- TRY IT -
Restate word for word the lines of the records below, starting at the line that contains "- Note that" and ending at the line that contains "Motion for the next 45", with both of those lines included and nothing else.

Source data:
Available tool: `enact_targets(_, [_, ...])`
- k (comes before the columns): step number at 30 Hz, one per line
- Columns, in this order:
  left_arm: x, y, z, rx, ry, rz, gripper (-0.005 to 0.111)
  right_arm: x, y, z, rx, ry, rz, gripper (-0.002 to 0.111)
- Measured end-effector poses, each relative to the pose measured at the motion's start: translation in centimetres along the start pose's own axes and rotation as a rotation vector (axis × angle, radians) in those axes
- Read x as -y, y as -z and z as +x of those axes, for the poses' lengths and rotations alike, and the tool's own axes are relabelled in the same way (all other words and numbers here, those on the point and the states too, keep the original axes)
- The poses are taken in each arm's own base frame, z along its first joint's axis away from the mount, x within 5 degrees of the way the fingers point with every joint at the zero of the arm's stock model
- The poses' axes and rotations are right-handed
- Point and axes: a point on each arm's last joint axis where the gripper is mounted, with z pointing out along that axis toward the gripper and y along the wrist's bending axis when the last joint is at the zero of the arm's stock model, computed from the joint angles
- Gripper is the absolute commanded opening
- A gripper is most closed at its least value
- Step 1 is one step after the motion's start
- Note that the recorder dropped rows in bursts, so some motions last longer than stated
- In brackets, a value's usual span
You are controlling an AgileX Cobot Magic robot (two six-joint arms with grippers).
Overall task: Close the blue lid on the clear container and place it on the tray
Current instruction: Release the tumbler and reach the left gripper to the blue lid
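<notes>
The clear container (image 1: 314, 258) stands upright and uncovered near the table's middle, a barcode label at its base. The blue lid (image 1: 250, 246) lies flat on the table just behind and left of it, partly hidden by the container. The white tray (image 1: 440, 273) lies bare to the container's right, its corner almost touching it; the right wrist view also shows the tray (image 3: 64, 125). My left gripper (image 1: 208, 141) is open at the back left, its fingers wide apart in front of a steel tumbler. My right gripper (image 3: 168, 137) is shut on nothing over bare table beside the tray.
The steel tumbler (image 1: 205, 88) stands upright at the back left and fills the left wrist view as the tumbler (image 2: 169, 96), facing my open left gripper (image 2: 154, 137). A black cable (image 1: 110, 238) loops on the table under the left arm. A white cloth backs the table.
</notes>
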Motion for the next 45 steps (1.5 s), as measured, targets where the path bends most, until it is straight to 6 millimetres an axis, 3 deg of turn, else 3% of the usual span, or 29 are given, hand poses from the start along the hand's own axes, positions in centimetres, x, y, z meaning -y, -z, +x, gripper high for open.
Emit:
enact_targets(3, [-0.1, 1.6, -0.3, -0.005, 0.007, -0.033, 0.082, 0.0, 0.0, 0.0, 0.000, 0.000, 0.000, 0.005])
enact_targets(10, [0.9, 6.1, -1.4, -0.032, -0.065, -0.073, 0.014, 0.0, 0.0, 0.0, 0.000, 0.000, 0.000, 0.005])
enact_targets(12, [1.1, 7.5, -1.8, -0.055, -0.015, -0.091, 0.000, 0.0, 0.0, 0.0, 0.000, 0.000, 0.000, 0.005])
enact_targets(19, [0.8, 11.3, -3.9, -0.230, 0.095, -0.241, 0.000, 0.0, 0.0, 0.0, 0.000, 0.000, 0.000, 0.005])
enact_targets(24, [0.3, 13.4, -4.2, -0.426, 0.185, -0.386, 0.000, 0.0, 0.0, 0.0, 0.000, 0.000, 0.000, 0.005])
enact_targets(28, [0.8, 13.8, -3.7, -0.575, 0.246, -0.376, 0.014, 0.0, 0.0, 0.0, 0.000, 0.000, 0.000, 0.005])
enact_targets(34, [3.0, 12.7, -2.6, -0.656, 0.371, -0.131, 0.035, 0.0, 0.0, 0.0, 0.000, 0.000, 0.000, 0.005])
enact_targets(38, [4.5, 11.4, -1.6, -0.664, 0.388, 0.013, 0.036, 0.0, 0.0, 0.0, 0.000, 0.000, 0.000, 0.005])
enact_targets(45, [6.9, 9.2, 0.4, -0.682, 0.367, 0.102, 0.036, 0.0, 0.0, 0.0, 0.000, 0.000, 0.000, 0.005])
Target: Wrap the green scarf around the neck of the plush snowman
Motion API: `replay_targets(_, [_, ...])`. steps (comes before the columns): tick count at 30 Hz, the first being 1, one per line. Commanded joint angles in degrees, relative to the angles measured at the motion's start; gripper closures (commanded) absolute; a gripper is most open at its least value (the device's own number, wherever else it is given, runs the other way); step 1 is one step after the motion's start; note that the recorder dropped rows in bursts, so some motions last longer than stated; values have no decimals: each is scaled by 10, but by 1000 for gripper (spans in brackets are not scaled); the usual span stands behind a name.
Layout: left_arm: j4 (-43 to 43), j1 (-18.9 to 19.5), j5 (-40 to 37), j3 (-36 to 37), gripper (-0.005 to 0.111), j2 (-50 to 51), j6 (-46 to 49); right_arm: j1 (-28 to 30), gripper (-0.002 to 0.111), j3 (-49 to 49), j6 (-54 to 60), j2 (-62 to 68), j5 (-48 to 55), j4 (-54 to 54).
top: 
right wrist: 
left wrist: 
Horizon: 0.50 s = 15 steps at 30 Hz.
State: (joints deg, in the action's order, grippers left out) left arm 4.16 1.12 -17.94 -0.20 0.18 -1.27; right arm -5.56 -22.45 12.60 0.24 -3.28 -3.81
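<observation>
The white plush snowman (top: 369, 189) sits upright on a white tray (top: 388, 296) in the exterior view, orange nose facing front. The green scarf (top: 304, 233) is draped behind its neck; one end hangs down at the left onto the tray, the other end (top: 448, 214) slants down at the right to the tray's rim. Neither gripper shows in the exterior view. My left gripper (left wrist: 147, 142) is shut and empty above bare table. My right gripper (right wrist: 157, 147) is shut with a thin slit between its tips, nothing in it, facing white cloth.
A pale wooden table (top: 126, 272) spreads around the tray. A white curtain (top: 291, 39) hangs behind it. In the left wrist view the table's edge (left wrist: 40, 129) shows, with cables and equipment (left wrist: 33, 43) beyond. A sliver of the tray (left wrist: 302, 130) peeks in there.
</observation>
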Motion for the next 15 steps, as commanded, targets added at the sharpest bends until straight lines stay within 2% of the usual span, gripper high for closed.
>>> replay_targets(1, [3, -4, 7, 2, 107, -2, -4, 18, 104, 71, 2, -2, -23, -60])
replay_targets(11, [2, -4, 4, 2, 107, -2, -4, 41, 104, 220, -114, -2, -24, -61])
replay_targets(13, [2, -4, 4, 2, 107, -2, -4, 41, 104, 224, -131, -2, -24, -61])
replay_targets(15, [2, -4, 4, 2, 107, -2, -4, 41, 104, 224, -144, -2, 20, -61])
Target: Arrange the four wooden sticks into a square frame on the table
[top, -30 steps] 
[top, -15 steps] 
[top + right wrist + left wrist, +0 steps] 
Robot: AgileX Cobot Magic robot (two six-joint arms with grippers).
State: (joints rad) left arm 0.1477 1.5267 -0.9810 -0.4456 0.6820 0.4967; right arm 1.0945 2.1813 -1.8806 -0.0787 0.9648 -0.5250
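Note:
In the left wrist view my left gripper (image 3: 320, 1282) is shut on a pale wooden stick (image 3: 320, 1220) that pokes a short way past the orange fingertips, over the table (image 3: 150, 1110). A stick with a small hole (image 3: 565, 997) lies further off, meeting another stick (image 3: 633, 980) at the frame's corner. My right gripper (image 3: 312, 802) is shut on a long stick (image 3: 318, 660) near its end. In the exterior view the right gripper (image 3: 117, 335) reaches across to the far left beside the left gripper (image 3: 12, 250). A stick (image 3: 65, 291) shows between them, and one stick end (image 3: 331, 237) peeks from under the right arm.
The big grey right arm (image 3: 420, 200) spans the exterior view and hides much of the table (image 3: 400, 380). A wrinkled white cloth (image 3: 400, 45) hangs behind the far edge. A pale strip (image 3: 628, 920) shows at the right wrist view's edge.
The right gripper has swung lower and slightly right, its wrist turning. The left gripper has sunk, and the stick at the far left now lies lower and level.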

- SOLUTION TO THE EXERCISE -
- Note that the recorder dropped rows in bursts, so some motions last longer than stated
- In brackets, a value's usual span
You are controlling an AgileX Cobot Magic robot (two six-joint arms with grippers).
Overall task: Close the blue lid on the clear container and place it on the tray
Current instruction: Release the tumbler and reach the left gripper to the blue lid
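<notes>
The clear container (image 1: 314, 258) stands upright and uncovered near the table's middle, a barcode label at its base. The blue lid (image 1: 250, 246) lies flat on the table just behind and left of it, partly hidden by the container. The white tray (image 1: 440, 273) lies bare to the container's right, its corner almost touching it; the right wrist view also shows the tray (image 3: 64, 125). My left gripper (image 1: 208, 141) is open at the back left, its fingers wide apart in front of a steel tumbler. My right gripper (image 3: 168, 137) is shut on nothing over bare table beside the tray.
The steel tumbler (image 1: 205, 88) stands upright at the back left and fills the left wrist view as the tumbler (image 2: 169, 96), facing my open left gripper (image 2: 154, 137). A black cable (image 1: 110, 238) loops on the table under the left arm. A white cloth backs the table.
</notes>
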Motion for the next 45 steps (1.5 s), as measured, targets where the path bends most, until it is straight to 6 millimetres an axis, 3 deg of turn, else 3% of the usual span, or 29 are given, hand poses from the start along the hand's own axes, positions in centimetres, x, y, z meaning -y, -z, +x, gripper high for open.

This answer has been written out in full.